Au milieu de la nuit, le Secret le réveilla. Il était en sueur. Il se jeta par terre et souleva le matelas pour ouvrir la pochette scellée qu’il avait fabriqué. Il sortit tout ce qu’elle contenait. Il prit le temps de tout observer. Parmi les photos, il ne parvint pas à trouver celle qu’il cherchait, celle qu’il avait pris l’habitude d’accrocher autrefois à son miroir. Elle n’y était pas. Il chercha entre toutes les pages des livres qu’il avait emportés avec lui. Il se rendormit sans l’avoir trouvée et lorsqu’il se réveilla, le lendemain matin, il sortit calmement de sa couchette, souleva le matelas, et observa la pochette qui était restée là, toujours scellée, pas encore ouverte. Je ne dois pas y toucher, le Secret il faut s’en débarrasser, d’une manière différente, mais à aucun moment je ne dois le laisser s’échapper comme ça, à travers les trous de mes rêves.

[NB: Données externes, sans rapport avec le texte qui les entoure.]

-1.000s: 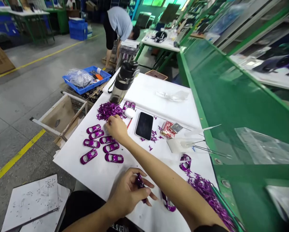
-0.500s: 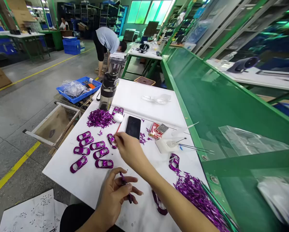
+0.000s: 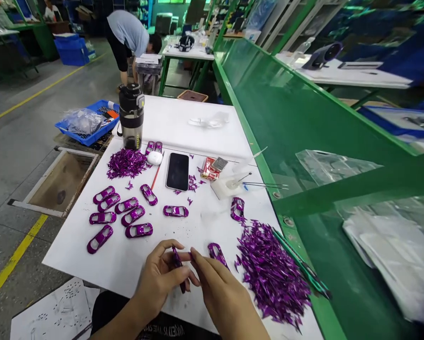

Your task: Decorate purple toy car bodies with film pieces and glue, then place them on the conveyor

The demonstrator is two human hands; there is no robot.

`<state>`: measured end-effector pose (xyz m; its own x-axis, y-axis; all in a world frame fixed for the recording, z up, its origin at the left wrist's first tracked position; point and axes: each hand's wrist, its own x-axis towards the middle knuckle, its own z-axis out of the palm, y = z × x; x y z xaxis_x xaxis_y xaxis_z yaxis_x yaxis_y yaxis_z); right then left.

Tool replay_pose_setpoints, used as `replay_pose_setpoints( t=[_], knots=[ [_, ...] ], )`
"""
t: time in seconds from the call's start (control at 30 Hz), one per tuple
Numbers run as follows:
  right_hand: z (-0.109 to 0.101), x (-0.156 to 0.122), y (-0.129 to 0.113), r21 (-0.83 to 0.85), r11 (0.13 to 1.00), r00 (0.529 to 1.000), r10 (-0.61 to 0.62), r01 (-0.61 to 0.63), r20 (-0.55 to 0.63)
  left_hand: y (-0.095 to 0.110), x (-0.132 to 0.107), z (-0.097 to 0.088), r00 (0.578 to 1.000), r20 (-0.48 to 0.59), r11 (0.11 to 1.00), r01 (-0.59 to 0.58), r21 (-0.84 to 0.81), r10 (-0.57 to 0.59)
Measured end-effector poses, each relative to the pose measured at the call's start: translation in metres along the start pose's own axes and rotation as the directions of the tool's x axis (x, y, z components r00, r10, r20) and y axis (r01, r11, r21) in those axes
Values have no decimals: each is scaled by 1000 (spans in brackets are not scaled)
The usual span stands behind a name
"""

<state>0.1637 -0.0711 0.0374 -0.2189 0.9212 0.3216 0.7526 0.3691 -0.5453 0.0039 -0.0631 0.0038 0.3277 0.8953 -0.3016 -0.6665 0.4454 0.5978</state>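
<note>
My left hand (image 3: 160,276) is closed around a shiny purple toy car shell (image 3: 177,261) at the near edge of the white table (image 3: 183,123). My right hand (image 3: 217,285) has its fingertips pinched at the shell's top end. Another purple shell (image 3: 217,253) lies just right of my hands. Several more purple shells (image 3: 122,215) lie in rows to the left, and single ones rest at mid-table (image 3: 175,211) and further right (image 3: 237,208). A big heap of purple trimmings (image 3: 270,269) sits to my right, a smaller heap (image 3: 125,163) at the far left.
A dark water bottle (image 3: 131,115), a black phone (image 3: 177,171), a white earbud case (image 3: 154,157), a red packet (image 3: 208,168) and tweezers (image 3: 265,185) lie on the table. A green partition (image 3: 304,127) bounds the right side. A person bends over beyond the table (image 3: 129,35). Blue tray (image 3: 86,123) stands left.
My right hand has come back from the rows of shells to the shell held in my left hand. A shell now lies alone at mid-table. The view has shifted.
</note>
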Motion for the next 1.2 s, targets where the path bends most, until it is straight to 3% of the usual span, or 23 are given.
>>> replay_pose_setpoints(
  t=[0.07, 0.13, 0.2, 0.27, 0.33, 0.6, 0.77, 0.87, 0.97, 1.1, 1.2],
  knots=[
    [-5, 3, -4, 54, 997, 996, 57, -54, -63, -1, -3, 3, 999, -30, 998, -40, 54, 42],
    [-11, 6, -7, 179, 967, 969, 208, -183, -131, -3, -5, 6, 991, -92, 990, -81, 119, 92],
    [-13, 8, -12, 370, 875, 924, 371, -313, -96, -5, -8, 9, 981, -151, 979, -92, 183, 121],
    [-9, 9, -19, 537, 757, 902, 431, -372, 18, -7, -9, 8, 980, -159, 967, -82, 243, 123],
    [0, 8, -25, 599, 707, 908, 411, -376, 85, -9, -10, 5, 983, -136, 952, -81, 296, 126],
    [12, 4, -33, 563, 755, 928, 369, -337, 61, -12, -13, -2, 981, -115, 895, -93, 436, 158],
    [17, 3, -37, 464, 853, 956, 291, -241, -39, -14, -12, -5, 969, -93, 821, -142, 553, 230],
    [15, 5, -33, 415, 892, 975, 217, -180, -45, -7, -11, -7, 985, -45, 841, -118, 528, 166],
    [1, 11, -24, 418, 871, 965, 253, -258, 69, 0, -12, -7, 997, 54, 894, -74, 442, 56],
    [-12, 16, -21, 484, 778, 896, 225, -401, 382, 4, -17, -8, 981, 194, 864, -107, 491, 11],
    [-13, 15, -27, 449, 791, 891, 253, -415, 378, 3, -18, -9, 974, 224, 819, -142, 556, 17]
  ],
)
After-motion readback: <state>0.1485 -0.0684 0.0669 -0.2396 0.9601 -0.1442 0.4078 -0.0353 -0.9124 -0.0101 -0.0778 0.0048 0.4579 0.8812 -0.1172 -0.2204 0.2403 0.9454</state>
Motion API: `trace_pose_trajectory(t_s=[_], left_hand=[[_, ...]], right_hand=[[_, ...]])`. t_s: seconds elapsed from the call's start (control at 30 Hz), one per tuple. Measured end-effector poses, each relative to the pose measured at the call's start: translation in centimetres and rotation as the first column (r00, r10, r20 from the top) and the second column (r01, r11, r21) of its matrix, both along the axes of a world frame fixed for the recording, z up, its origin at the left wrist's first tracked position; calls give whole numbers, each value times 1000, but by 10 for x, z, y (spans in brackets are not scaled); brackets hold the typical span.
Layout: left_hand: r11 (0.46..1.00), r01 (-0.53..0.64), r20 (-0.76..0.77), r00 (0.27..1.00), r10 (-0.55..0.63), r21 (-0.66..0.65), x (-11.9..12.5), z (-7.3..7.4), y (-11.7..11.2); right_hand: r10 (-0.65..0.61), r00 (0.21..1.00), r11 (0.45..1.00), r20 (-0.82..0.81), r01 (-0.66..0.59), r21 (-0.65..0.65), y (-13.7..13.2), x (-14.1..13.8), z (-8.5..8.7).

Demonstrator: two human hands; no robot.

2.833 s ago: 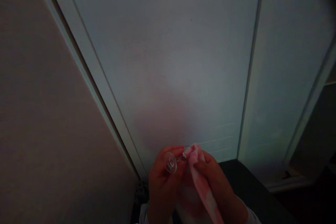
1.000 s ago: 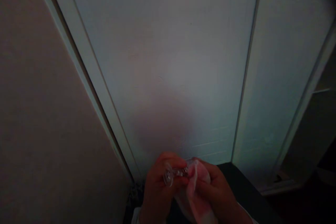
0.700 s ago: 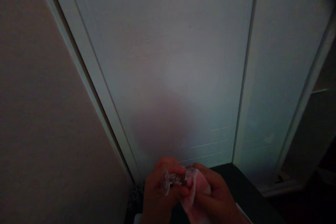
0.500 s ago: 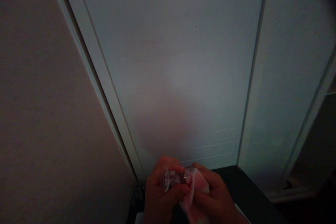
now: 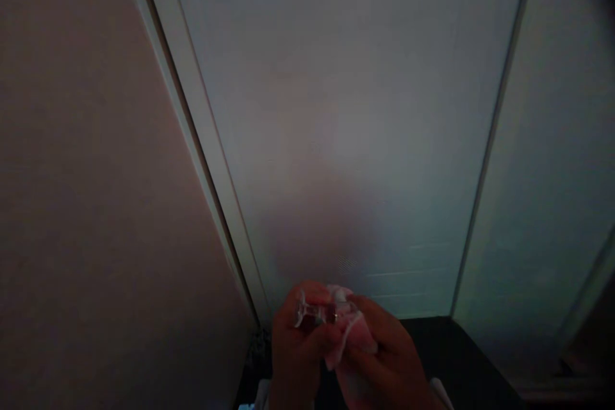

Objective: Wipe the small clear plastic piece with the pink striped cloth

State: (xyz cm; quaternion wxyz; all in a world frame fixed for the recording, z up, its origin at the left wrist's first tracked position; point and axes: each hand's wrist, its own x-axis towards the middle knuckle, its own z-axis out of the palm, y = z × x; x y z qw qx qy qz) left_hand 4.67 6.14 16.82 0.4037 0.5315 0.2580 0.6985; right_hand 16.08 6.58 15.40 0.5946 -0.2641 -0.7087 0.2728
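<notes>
Two hands closed: left hand (image 5: 294, 355) pinches clear disc-headed piece (image 5: 311, 312), long axis sideways, stem end pointing right into pink cloth (image 5: 353, 337) gripped by right hand (image 5: 388, 364).

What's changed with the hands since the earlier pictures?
The clear suction cup has turned in the left hand, its disc now edge-on and facing left, and the pink-white cloth, once hanging long, is bunched in the right hand against its stem. Both hands still hold on.

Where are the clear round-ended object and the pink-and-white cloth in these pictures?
Clear round-ended object (image 5: 314, 314), head view, point on its stem.
Pink-and-white cloth (image 5: 353, 333), head view, point on its exposed fold.
</notes>
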Motion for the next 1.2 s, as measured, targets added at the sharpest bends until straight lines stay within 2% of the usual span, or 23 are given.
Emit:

Le bateau accosta sur l’Ile vers dix heures du matin. Il fit la visite aux côtés de sa nouvelle amie. Le soir ils s’allongèrent nus sur la plage et elle posa tendrement sa tête sur son ventre chaud. Ils se racontèrent les histoires du temps en chuchotant pour que le bruit des vagues ait aussi sa place dans leur conversation. Il lui caressa les cheveux et elle pleura. A ce moment, il voulut descendre sa tête près de son sexe nu, poser ses lèvres dessus et y enfermer le Secret pour toujours. Selon ce qu’elle m’a dit par la suite, il ne le fit pas. Il resta juste immobile, les yeux enfoncés dans le ciel et les étoiles du passé.

Plus tard, ils se levèrent et elle le guida vers le ponton en lui prenant la main et en lui racontant l’histoire de l’Ile et ses croyances. Quelques années plus tôt, une enfant s’est éloignée du village. Elle est allée jouer près de l’eau et la nuit est tombée. Perdue, elle a paniquée et on raconte qu’elle s’est noyée à cet endroit-là. Les habitants de l’Ile ont construit un ponton et une cabane au bout du ponton, en sa mémoire. On raconte que les gens qui pénètrent dans la cabane n’en ressortent jamais. L’esprit de la fille les entraine dans les profondeurs de l’océan. Là-dessous, en bas, tout au fond de la mer, elle gouverne un royaume. Tous les disparus vivent à cet endroit, loin du monde que nous connaissons. De temps en temps, on entend les pleurs de la fille entre le bruit des vagues.

Il s’arrêtèrent face au ponton au bout duquel se trouvait la cabane. C’était une simple cabane de bois, sans mystère, avec une porte rouge, un simple rouge.

Ensuite ils s’embrasseront une dernière fois et elle lâchera sa main pour le laisser s’en aller. Il marchera sans se retourner et en l’oubliant un peu plus à chaque pas. Il ne sentira même pas sa main se poser sur la poignée de la porte. Et le Secret sera aussi lointain qu’une lettre perdue, tachée de sang, qui racontait l’histoire d’un royaume sous-marin peuplé d’enfants perdus.